§ Work task: Determine how many lines of the entries that follow contain "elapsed", and respond with that number alone.

§ Material for this exercise:
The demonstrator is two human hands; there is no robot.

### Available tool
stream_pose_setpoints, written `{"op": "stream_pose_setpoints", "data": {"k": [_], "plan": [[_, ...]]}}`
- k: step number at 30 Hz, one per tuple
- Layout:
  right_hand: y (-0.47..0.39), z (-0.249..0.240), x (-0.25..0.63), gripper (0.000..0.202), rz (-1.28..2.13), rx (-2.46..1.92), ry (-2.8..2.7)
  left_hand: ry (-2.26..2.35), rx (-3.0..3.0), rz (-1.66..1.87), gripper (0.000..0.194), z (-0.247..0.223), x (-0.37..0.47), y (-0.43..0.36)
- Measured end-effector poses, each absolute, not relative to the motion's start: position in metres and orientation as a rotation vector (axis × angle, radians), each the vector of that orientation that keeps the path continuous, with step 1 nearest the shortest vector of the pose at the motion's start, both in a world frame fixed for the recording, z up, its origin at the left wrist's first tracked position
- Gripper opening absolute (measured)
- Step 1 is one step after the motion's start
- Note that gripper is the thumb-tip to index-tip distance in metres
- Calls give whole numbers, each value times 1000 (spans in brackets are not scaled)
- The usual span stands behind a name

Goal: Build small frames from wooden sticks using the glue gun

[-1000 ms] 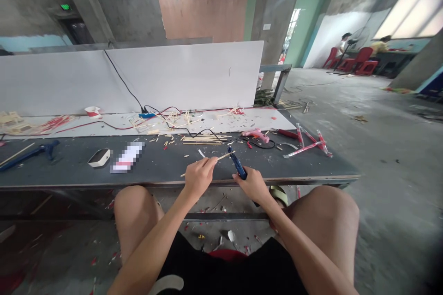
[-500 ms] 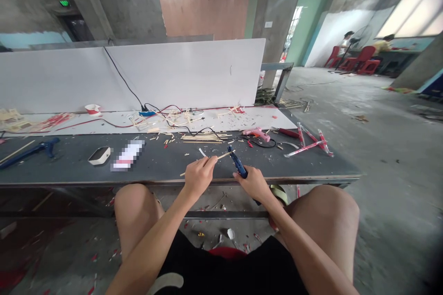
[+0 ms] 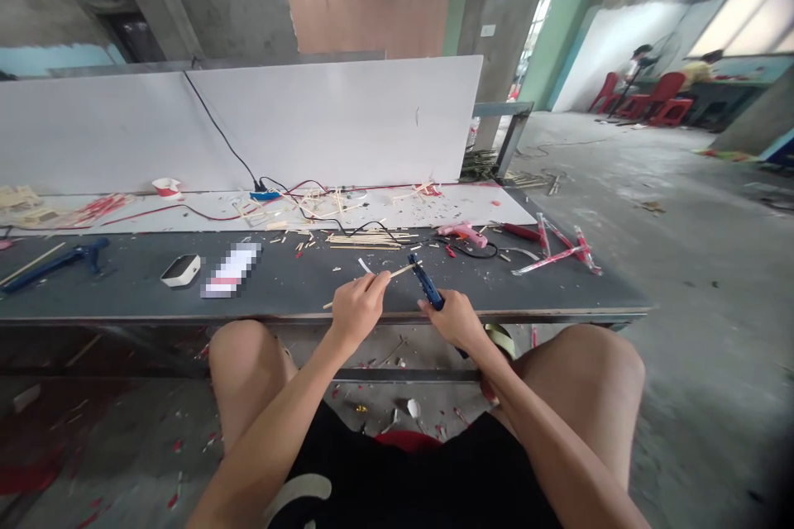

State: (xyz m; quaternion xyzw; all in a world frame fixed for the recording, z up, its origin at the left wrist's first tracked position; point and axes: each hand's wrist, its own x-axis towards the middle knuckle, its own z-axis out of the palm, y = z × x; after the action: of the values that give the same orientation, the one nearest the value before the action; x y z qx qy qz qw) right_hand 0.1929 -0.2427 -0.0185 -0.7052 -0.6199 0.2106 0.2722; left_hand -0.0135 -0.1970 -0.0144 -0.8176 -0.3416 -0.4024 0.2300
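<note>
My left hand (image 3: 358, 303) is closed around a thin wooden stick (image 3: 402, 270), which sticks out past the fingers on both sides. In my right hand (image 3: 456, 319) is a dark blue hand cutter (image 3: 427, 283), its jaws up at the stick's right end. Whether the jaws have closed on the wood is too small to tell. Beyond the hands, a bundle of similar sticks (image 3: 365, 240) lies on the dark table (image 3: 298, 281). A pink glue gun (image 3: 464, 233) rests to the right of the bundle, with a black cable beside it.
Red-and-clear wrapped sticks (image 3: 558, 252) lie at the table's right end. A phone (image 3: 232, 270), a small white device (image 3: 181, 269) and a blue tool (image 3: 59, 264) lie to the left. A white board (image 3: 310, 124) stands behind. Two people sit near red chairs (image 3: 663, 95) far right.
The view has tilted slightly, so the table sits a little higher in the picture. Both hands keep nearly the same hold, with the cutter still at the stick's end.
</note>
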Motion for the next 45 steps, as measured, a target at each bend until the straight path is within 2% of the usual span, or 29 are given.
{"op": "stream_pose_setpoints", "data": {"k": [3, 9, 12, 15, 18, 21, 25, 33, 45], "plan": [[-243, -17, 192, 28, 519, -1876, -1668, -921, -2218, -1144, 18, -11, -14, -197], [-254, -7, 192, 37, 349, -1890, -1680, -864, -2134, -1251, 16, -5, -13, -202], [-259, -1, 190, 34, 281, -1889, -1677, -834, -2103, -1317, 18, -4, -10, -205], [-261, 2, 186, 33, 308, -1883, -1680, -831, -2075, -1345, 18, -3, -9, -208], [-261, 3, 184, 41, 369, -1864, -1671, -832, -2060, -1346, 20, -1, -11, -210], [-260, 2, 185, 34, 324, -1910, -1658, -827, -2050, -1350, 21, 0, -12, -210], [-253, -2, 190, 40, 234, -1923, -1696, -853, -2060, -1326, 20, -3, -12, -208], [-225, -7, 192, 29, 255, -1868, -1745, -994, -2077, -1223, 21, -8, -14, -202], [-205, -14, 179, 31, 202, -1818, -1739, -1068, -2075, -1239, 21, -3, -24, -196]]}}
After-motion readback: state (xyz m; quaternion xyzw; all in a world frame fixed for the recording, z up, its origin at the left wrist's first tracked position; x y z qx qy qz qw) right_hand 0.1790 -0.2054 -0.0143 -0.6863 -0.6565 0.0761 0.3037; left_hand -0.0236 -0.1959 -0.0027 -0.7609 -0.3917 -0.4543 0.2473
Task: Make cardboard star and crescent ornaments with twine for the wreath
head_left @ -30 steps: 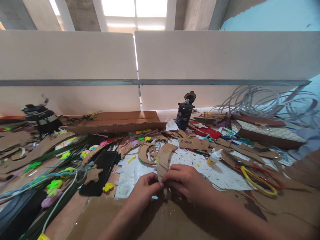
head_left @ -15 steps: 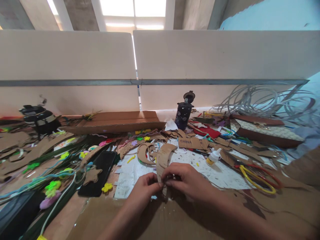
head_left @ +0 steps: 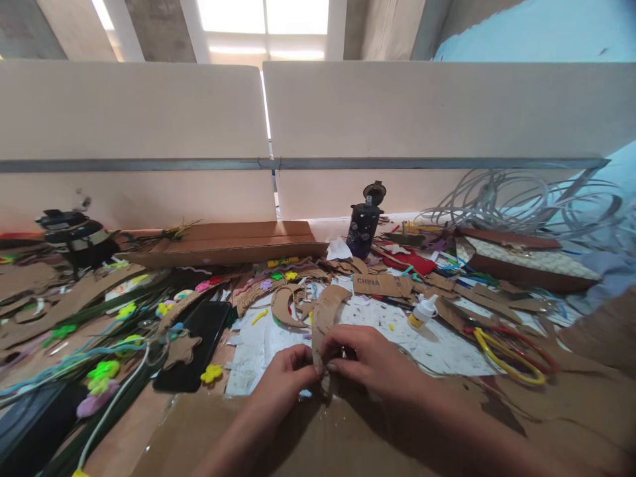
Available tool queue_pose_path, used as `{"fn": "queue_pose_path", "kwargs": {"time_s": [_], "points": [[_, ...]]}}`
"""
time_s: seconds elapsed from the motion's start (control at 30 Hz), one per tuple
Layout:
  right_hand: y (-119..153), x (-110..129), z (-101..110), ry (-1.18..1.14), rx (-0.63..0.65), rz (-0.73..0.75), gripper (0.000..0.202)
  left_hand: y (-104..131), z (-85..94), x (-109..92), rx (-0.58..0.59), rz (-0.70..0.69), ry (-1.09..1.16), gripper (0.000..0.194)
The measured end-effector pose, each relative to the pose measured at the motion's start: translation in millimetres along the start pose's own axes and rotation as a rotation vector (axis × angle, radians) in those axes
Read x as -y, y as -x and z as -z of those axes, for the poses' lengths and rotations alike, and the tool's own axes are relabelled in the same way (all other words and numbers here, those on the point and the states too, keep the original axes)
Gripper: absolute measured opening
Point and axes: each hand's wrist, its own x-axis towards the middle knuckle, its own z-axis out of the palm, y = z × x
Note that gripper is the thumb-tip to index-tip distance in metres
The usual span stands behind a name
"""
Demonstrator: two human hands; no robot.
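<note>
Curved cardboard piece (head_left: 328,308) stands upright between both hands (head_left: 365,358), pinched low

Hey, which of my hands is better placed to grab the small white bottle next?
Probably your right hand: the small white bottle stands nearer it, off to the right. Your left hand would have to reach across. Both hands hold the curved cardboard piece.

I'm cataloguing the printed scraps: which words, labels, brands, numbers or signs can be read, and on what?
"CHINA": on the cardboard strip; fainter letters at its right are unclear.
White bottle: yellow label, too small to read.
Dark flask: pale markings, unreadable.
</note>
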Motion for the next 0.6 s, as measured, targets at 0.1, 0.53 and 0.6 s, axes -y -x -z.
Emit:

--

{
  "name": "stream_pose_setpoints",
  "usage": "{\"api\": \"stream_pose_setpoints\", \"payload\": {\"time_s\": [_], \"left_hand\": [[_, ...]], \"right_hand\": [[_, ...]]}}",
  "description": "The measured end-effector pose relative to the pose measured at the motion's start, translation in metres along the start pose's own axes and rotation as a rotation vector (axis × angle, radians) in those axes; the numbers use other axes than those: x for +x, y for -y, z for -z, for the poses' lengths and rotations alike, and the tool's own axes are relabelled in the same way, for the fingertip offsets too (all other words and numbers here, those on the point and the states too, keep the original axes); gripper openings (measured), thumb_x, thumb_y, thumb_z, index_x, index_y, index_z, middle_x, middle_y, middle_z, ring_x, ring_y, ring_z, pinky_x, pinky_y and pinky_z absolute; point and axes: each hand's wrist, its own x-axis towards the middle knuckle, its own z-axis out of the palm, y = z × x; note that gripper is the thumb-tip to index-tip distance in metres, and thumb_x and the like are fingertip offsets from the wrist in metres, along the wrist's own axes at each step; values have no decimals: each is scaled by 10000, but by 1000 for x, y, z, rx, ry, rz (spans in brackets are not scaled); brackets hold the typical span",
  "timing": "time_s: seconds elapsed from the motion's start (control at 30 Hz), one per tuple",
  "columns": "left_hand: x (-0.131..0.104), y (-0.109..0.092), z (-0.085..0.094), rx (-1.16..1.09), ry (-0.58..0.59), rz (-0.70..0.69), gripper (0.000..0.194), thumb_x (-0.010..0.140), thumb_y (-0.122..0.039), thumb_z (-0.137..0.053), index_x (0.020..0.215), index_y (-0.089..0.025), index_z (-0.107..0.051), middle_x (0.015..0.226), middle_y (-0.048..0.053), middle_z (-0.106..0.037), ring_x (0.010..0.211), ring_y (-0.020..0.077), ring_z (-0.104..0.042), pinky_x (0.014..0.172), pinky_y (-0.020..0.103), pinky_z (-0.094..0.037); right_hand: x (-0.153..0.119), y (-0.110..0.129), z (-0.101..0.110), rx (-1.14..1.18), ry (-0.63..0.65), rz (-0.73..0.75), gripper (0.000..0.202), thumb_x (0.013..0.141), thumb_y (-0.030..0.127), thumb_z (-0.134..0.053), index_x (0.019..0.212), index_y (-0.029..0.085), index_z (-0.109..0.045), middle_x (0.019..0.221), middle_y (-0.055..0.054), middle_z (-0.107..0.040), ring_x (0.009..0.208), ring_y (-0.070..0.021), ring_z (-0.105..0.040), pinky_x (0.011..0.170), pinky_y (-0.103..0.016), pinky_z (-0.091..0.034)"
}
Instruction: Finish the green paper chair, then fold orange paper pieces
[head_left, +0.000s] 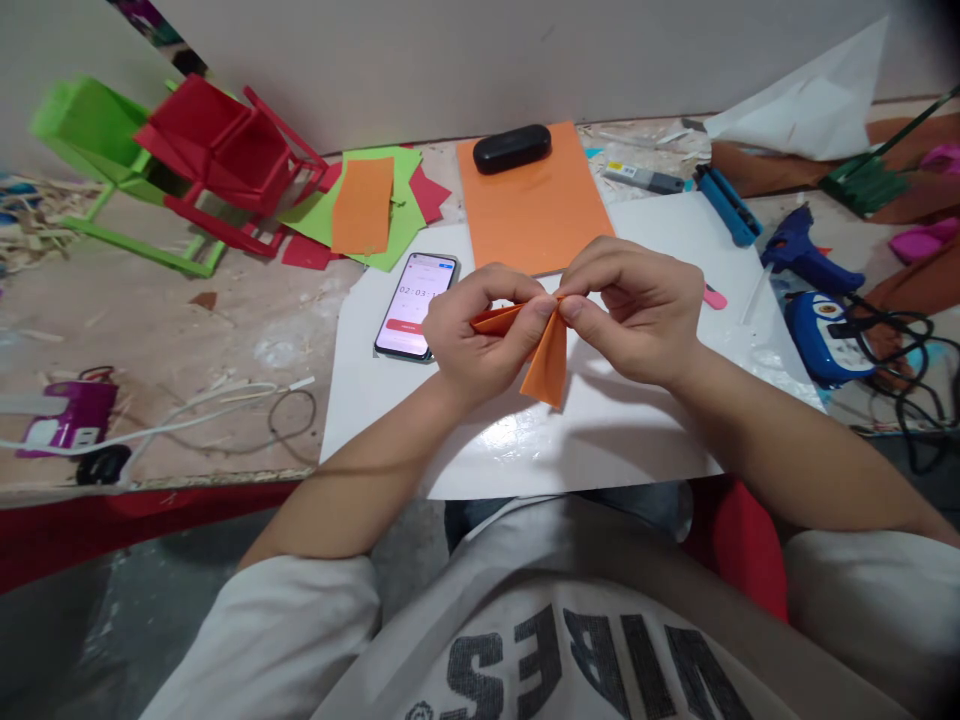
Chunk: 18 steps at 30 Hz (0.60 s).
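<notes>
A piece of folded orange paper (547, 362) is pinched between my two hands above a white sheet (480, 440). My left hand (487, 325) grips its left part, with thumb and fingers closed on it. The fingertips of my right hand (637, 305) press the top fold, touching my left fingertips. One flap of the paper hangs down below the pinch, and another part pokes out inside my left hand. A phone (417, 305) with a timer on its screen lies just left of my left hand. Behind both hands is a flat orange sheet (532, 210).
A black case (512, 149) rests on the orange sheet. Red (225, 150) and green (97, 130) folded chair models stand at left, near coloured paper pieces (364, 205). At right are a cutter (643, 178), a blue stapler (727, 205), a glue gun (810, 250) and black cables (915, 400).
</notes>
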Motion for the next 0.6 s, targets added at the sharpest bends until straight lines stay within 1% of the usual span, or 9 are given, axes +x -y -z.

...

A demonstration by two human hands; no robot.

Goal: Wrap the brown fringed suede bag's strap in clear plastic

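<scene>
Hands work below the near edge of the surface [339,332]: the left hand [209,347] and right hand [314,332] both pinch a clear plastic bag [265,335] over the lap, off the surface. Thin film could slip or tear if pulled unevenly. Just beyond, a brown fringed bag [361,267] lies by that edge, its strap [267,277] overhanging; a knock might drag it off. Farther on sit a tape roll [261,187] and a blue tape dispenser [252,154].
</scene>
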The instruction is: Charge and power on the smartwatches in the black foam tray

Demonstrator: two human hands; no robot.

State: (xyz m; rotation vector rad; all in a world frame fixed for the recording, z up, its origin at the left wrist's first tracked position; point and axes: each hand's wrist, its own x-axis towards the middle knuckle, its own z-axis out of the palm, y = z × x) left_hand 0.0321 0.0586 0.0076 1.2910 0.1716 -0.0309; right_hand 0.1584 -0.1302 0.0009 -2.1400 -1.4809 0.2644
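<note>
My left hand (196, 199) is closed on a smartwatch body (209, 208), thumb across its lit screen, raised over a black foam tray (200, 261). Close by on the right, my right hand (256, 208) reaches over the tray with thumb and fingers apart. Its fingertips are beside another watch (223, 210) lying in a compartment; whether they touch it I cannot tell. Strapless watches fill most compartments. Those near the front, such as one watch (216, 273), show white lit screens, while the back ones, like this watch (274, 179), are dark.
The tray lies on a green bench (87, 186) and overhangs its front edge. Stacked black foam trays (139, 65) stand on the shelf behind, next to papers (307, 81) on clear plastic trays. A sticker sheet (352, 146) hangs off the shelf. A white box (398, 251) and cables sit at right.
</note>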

§ Completed exercise: 2